Pour promouvoir les PME, il faut des politiques publiques claires et stables dans leur traduction dans les législations nationales,
- dans la formation de base, la professionnalisation des jeunes, la formation continue et la spécialisation, ainsi que les passerelles;
- la protection des entreprises privées avec une fiscalité moins complexe et des taux d’impositions revus en fonction des secteurs à développer, ainsi qu’une justice qui fonctionne de manière éthique;
- l’accès aux financements et aux garanties et un service bancaire fluide, moins de barrières non financières, c’est à dire moins de tracasseries.
Car, oui un entrepreneur est d’abord et avant tout un gestionnaire de risques, et il faut l’inciter à entreprendre en Afrique, il ne faut pas l’entraver. La bonne gouvernance démocratique offre un environnement sécurisant et désinhibant les énergies entrepreneuriales tout comme elle encadre et responsabilise les acteurs socio-économiques.

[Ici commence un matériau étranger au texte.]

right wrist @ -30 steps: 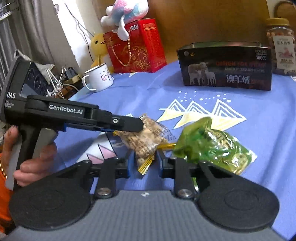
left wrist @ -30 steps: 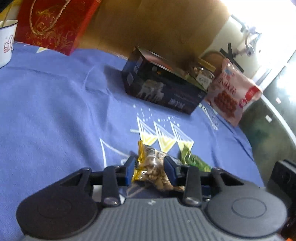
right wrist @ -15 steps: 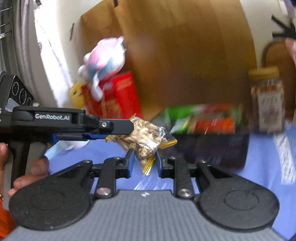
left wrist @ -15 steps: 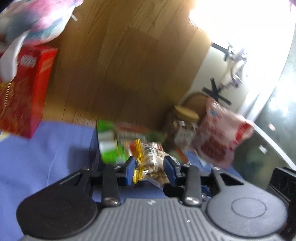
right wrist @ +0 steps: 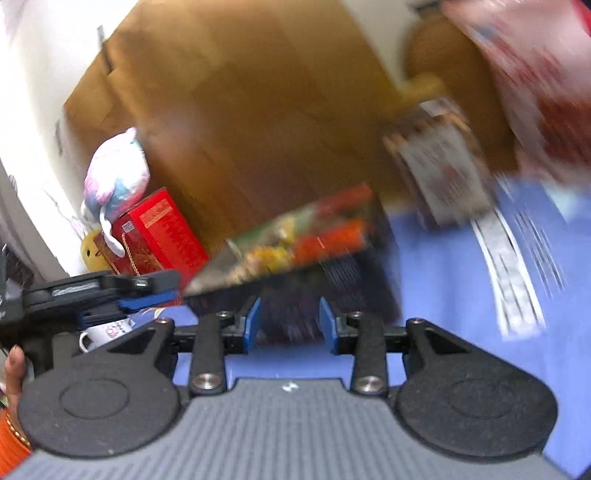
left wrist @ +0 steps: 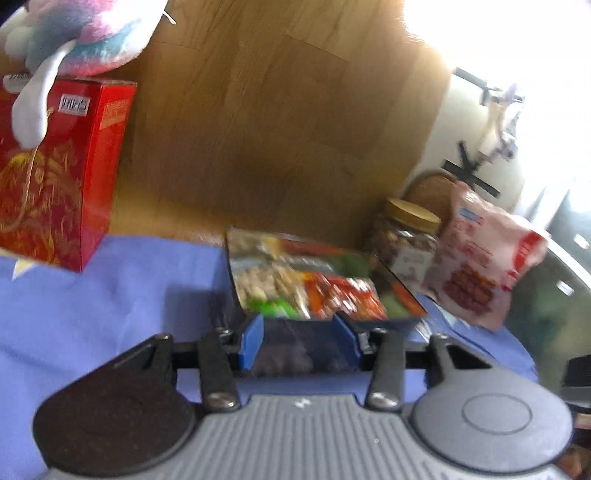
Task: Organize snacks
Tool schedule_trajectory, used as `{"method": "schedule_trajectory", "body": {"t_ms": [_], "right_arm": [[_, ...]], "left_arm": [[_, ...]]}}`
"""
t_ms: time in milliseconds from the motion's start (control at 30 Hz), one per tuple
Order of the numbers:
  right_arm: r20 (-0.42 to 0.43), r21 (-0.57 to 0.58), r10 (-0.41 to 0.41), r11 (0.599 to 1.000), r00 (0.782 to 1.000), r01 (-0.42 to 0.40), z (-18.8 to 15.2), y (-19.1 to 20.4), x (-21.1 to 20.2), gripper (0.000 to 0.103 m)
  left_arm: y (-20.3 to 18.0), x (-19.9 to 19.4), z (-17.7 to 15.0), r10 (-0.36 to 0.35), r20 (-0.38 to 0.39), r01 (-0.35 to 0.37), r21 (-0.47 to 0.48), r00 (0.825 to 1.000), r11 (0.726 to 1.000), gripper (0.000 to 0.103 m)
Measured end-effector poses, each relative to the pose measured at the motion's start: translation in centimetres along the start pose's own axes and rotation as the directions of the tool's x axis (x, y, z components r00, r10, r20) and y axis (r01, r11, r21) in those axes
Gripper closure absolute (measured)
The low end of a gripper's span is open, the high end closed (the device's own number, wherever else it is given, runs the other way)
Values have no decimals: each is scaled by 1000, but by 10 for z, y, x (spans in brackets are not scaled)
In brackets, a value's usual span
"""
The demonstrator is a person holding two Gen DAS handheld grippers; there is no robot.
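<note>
A dark open-topped box point(left wrist: 384, 321) full of colourful snack packets point(left wrist: 295, 284) stands on the blue cloth just beyond my left gripper point(left wrist: 299, 339). Its jaws are opening, and nothing lies between the blue pads point(left wrist: 251, 341). In the blurred, tilted right wrist view the same box point(right wrist: 332, 273) sits right ahead of my right gripper point(right wrist: 290, 325). Those jaws are opening too, with nothing between them. The left gripper point(right wrist: 147, 291) shows at the left of that view, its fingers beside the box. Pale nut packets lie among the others in the box.
A lidded jar point(left wrist: 406, 240) and a pink snack bag point(left wrist: 487, 258) stand right of the box. A red gift box point(left wrist: 55, 173) with a plush toy point(left wrist: 74, 33) on top stands at the left. A white mug point(right wrist: 107, 328) sits below the left gripper. A wooden panel rises behind.
Both grippers held one nut packet between them; now both jaws stand wider with no packet in them. The right view has rolled and swung towards the box.
</note>
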State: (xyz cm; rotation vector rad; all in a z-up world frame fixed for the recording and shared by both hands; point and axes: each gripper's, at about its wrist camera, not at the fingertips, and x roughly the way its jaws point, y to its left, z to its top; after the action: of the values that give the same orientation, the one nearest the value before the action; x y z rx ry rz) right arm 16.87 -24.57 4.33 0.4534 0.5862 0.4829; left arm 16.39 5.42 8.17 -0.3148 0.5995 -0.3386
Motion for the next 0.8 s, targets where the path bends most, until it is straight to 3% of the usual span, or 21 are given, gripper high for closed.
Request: {"method": "schedule_trajectory", "body": {"t_ms": [67,133,200,300,633,800], "right_arm": [[-25,63,14,998,1000,-13,-17,-9,-15,64],[-39,99,20,995,999,-16,-32,-8,-26,64],[-50,108,20,994,999,-14,-43,-2,-33,64],[-47,89,1,996,999,3,-59,8,-45,64],[16,11,-25,1000,1000,25,-72,43,-73,64],[58,30,-28,999,998,26,-72,51,-89,53]], "left_arm": [[-6,-8,-14,-2,-31,3,11,1000,1000,62],[-17,-9,-31,38,-68,-34,58,997,998,62],[-29,-11,-48,102,-74,-93,120,992,988,62],[-40,-17,-64,142,-81,-130,143,986,981,61],[-73,-37,-80,263,-24,-254,191,965,948,56],[-83,-48,-85,320,21,-316,227,947,921,54]]}}
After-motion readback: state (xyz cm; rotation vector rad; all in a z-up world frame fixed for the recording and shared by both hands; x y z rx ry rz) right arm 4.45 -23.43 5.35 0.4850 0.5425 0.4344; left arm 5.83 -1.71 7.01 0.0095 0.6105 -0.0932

«Nous africaine sommes riches de la première des matières premières: la jeunesse
Je disais qu’en ce qui concerne la méthode et la stratégie dans notre processus d’industrialisation, il ne fallait pas réinventer la roue, mais utiliser plutôt l’état de l’art en la matière, la stratégie agile et adaptative. De même, dans l’exécution, nous ne devons pas repasser par la case machine à vapeur. Nous ne sommes pas obligés de passer par les mêmes étapes, ni d’emprunter les mêmes chemins que ceux qui nous ont devancés. Et j’ai une bonne nouvelle pour nous : dans le domaine des sciences et des technologies de l’information, nous pouvons faire un pas de géant et rejoindre les acteurs internationaux en profitant de l’aubaine de la grande bascule digitale en cours. Il faut le faire à temps, sinon nous allons subir au lieu d’agir.

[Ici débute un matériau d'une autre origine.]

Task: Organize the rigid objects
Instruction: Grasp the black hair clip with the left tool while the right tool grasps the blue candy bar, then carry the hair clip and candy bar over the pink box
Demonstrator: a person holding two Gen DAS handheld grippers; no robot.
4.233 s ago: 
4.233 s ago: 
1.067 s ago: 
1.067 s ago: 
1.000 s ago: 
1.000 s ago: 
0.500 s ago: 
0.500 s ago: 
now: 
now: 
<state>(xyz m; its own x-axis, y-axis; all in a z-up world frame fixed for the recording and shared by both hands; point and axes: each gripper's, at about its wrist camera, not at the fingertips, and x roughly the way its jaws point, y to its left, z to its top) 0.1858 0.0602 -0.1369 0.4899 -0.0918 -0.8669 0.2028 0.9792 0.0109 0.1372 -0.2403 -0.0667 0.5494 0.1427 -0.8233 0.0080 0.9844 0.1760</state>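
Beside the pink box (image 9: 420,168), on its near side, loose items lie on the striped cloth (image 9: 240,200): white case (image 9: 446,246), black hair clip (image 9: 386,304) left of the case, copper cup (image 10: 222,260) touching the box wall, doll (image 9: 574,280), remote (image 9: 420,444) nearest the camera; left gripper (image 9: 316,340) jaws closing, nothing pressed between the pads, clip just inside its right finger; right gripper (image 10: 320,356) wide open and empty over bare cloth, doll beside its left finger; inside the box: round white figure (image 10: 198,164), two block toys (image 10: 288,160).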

Nous pouvons le faire, car dans le domaine des sciences et des technologies de l’information, nous sommes riches de la première des matières premières : la formidable quantité de cerveaux assoiffés de savoir de la jeunesse africaine. Il faut gérer et exploiter cette ressource en investissant massivement et qualitativement dans l’éducation, la formation et la recherche scientifique, spécialement dans les TIC.

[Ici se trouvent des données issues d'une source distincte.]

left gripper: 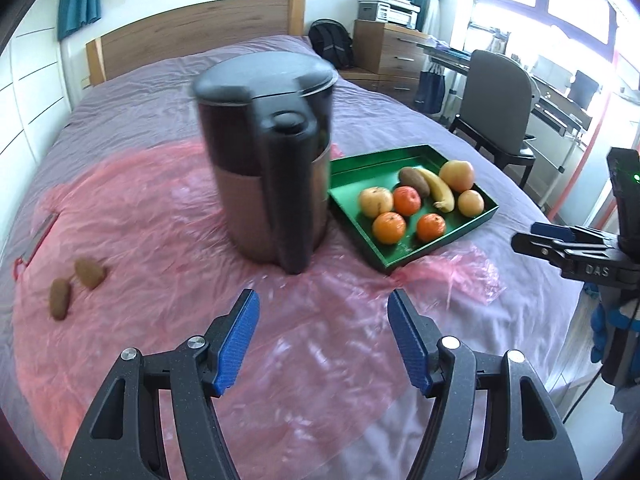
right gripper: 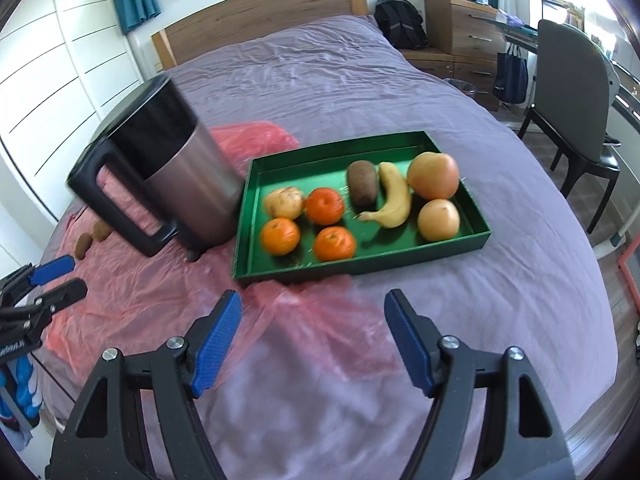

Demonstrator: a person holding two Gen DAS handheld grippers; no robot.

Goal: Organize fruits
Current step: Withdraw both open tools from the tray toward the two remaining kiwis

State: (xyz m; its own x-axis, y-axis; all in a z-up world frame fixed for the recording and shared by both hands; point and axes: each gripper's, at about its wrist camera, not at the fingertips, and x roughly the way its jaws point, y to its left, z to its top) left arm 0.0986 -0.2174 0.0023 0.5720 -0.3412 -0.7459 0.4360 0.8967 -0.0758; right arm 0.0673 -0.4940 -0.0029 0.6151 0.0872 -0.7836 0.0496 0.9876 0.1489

Au-delà de la valeur économique et industrielle et son impact profond sur tous les aspects de notre vie, notamment la santé, la révolution digitale génère une nouvelle matière première stratégique : les données, les données de qualité, les métadonnées, et les « data sciences. »
Pour faire face aux besoins en ressources humaines de notre socle industriel évoqué plutôt, il nous faut continuer nos efforts et investir industriellement dans l’éducation de base, la formation professionnelle, l’enseignement universitaire et la recherche en utilisant les TIC comme catalyseur et amplificateur. Nous devons couvrir de manière cohérente le spectre des sciences et des métiers et les différents niveaux de maîtrise de manière à permettre au plus grand nombre de toujours pouvoir s’adapter aux évolutions rapides des métiers. Il faut industrialiser la formation.
Je disais tantôt qu’on ne peut pas arrêter un fleuve. Laissons donc le fleuve couler, aidons-le à couler: libérons les énergies des entrepreneurs africains, simplifions les démarches des investisseurs internationaux et des talents dont l’économie africaine a besoin.
Et voici la ZLECAf
Soyons ambitieux, nous pouvons nous le permettre. Investissons donc dans l’éducation, en particulier dans les Mathématiques à l’instar des Instituts Indiens de Technologie, sans oublier les humanités.
Nous vivons un moment historique. Le train de la transition digitale est à quai devant nous, ne le ratons pas, prenons-le avec détermination. C’est la condition de notre industrialisation qui va donner son sens à la ZLECAf.»